Sentiment, Controls, and Sensitive Content
by David Vickrey (Meta)
Abstract: One of the most common approaches to integrity at scale is defining an array of types of problematic content and then building machine learning solutions of various types in order to automatically identify these categories. In practice, though, this approach runs into at least two major hurdles: 1) the concepts in question are difficult to define and difficult to predict, and 2) there often is no agreed-upon definition of what should be acceptable and/or favored speech. Over the last several years, one of the ways the FB App integrity team has responded to this challenge is by developing effective integrity strategies that don’t require making judgments about the quality or integrity of individual pieces of content or actors. In this talk, I’ll discuss some of these strategies, in two broad categories: better supporting user needs through sentiment surveys and controls; and structural changes to how we rank and evaluate product changes, particularly for sensitive areas such as politics.
Bio: David Vickrey is a senior Research Scientist at Meta. He has worked on many different aspects of News Feed ranking, including the development of the original machine learning system for Facebook News Feed. The last six years, he has focused on challenging interdisciplinary aspects of ranking, in areas including integrity, polarization, and human value alignment. Prior to starting at Facebook, he received a Ph.D. at Stanford, specializing in machine learning and natural language processing.
Optimizing safety and resilience in mental health content moderation
by Anthony McCosker and Yong-Bin Kang (Swinburne University)
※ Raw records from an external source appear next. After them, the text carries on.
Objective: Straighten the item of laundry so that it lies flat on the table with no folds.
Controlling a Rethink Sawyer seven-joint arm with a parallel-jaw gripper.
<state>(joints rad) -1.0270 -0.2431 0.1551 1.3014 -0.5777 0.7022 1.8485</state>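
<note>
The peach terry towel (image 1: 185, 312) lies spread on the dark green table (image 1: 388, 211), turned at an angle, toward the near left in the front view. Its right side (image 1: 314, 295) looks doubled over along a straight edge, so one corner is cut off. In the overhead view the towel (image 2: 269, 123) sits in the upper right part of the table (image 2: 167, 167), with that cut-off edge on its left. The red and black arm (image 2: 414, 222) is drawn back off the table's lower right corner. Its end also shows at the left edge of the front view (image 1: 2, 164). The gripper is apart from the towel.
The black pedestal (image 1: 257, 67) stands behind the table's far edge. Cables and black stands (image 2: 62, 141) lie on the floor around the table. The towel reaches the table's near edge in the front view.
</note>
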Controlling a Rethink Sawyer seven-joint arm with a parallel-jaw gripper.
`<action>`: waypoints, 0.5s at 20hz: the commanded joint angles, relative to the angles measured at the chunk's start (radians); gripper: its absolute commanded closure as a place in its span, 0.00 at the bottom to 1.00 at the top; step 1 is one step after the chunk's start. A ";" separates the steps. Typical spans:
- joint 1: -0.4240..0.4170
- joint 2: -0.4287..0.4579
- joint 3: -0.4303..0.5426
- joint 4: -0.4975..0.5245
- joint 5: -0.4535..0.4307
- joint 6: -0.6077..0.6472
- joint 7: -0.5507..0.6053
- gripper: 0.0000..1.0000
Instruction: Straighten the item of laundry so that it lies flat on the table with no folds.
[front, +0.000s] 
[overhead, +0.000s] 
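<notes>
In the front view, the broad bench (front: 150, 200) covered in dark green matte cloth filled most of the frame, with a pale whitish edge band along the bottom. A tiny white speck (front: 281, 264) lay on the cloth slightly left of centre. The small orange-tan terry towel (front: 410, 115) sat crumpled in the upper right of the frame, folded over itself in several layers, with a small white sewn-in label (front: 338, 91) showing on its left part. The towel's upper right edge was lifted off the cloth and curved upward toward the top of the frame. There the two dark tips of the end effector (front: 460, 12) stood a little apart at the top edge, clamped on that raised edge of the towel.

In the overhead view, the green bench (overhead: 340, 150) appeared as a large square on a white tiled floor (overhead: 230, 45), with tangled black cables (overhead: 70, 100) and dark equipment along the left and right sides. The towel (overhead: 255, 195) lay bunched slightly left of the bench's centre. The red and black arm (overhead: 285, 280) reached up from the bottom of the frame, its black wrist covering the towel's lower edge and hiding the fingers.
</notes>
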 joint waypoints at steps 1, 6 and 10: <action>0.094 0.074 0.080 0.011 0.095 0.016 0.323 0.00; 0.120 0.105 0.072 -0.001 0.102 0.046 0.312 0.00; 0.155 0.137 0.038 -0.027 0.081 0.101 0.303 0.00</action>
Abstract: Mental ill-health is treated by most social media moderation systems as borderline or problematic, with access often restricted to reduce assumed secondary harms. Our work with three mental health organisations in Australia, who provide successful mental health discussion and support platforms, identifies content moderation practices that can help to re-think how mental health is best managed. The work has two aims: 1) to optimize safety and resilience in dedicated digital mental health platforms through improved data analytics and automated moderation; 2) to draw insights from successful content moderation practices to inform the treatment of mental health content more widely across large commercial social media. Along with qualitative research with the organisations, we use semi-automatic natural language processing to establish a strengths-based resilience dictionary to inform text analysis and aid automated content moderation for borderline mental health content, challenging simplistic assessments of mental health content as risk.
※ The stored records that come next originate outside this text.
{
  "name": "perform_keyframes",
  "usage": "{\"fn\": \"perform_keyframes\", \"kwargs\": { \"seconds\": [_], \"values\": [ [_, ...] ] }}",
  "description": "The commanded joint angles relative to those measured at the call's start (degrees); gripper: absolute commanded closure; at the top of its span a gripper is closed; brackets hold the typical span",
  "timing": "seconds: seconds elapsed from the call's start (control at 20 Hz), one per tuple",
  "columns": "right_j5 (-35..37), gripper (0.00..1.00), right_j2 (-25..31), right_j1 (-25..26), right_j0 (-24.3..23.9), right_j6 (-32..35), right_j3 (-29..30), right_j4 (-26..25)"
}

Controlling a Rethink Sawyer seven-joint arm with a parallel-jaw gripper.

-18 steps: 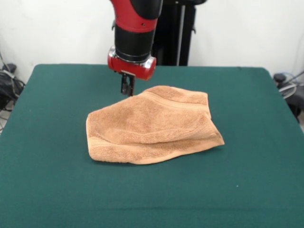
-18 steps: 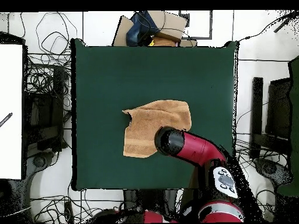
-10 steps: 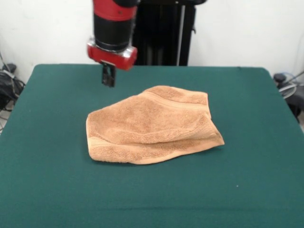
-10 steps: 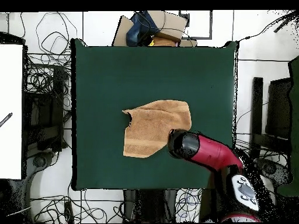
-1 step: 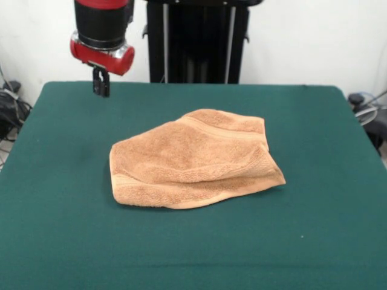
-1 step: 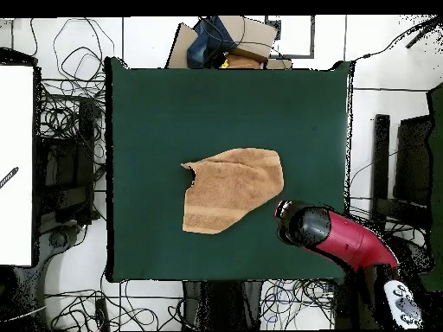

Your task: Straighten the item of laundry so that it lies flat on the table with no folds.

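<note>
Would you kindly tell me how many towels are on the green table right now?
1: the orange-tan towel lies folded near the middle of the table; nothing appears hidden beneath.

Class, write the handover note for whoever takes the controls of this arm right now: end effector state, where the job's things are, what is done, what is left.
End effector: holding nothing, raised over the table's far left corner in the front view, well clear of the towel. Open or shut cannot be made out.
Towel: near the table's centre, folded over itself, one layer lapped across the front, outline irregular.
Done: nothing visible toward flattening; the fold is in place.
Left: come back to the towel, take an edge of the top layer, draw it out until the cloth lies flat in a single layer.
</note>
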Motion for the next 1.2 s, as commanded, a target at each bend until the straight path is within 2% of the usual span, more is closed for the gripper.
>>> {"fn": "perform_keyframes", "kwargs": {
  "seconds": [0.05,0.55,0.8,1.2],
  "values": [
    [-0.42,1.0,7.59,-0.29,0.07,-1.51,5.97,-4.44],
    [0.25,1.0,7.84,-1.47,0.19,0.5,8.65,-4.41],
    [-2.67,1.0,7.86,0.05,0.26,1.58,8.52,-4.72],
    [-2.43,1.0,7.62,1.88,1.09,2.18,5.8,-4.6]
  ]
}}
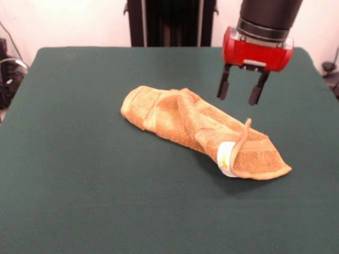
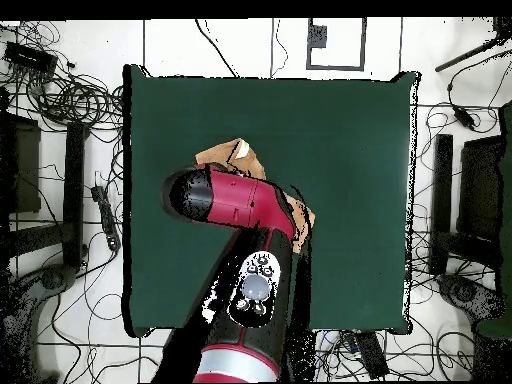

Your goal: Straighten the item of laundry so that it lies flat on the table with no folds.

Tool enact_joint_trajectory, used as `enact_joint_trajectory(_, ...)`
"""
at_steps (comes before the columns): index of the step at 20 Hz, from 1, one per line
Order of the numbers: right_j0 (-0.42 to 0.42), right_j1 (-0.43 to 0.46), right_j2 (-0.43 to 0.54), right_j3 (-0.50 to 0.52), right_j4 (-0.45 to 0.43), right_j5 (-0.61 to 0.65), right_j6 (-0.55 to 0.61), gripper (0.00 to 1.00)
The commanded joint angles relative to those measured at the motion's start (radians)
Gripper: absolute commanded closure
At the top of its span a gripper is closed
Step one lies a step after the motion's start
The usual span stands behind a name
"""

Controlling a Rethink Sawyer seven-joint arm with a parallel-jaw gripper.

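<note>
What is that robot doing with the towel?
The robot's end effector hangs open just above a bunched-up orange towel and holds nothing. The towel lies folded over itself on the green table, with one corner sticking up and a white tag showing near its end. It is meant to be spread flat, and that is not yet done. From overhead, the arm covers most of the towel.

nubby terry towel [image 1: 180, 119], matt cloth table [image 1: 95, 185]
</note>
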State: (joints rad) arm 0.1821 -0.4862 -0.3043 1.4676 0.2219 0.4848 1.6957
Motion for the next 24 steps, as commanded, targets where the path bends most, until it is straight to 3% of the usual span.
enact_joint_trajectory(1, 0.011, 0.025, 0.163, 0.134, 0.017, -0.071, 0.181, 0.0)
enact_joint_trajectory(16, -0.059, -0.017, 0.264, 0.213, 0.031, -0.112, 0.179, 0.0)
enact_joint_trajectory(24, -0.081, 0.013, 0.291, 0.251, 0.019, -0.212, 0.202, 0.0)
Bios: Anthony McCosker is Professor of media and communication at Swinburne University of Technology, Australia. He is a Chief Investigator in the ARC Centre of Excellence for Automated Decision Making and Society, and Deputy Director of the Swinburne's Social Innovation Research Institute. His research addresses digital inclusion and participation, particularly in relation to health and wellbeing and social inclusion. Current research also addresses the need for community-led approaches to data and analytics capability. He is co-author of the forthcoming book Everyday Data Cultures (Polity Press).
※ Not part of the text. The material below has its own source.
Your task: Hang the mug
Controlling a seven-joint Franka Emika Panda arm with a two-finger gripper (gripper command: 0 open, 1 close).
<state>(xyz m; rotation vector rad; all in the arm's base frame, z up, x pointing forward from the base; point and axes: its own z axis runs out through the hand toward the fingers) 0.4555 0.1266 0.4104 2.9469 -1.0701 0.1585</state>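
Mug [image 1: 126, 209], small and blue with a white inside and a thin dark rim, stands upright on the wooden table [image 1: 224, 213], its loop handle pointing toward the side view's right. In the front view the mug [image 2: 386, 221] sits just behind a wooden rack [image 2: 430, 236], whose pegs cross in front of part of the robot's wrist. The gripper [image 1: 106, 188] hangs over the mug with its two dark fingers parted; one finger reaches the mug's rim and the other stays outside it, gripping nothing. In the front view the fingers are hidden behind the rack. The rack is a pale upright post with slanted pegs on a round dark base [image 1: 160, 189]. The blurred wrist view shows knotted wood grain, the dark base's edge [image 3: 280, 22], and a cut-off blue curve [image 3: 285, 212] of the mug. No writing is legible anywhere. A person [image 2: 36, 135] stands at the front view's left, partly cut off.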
Yong-Bin Kang is Senior Research Fellow, Data Science, in the ARC Centre of Excellence for Automated Decision Making and Society. His research expertise and interests are mainly in the fields of natural language processing (NLP), machine learning (ML), and data mining (DM). He has experience in working, managing and delivering large industrial, multi-disciplinary research projects in data science such as patent analytics, clinical data analytics, scientific-article analytics, social-media data analytics, expert finding and matching, and machine learning algorithms and applications.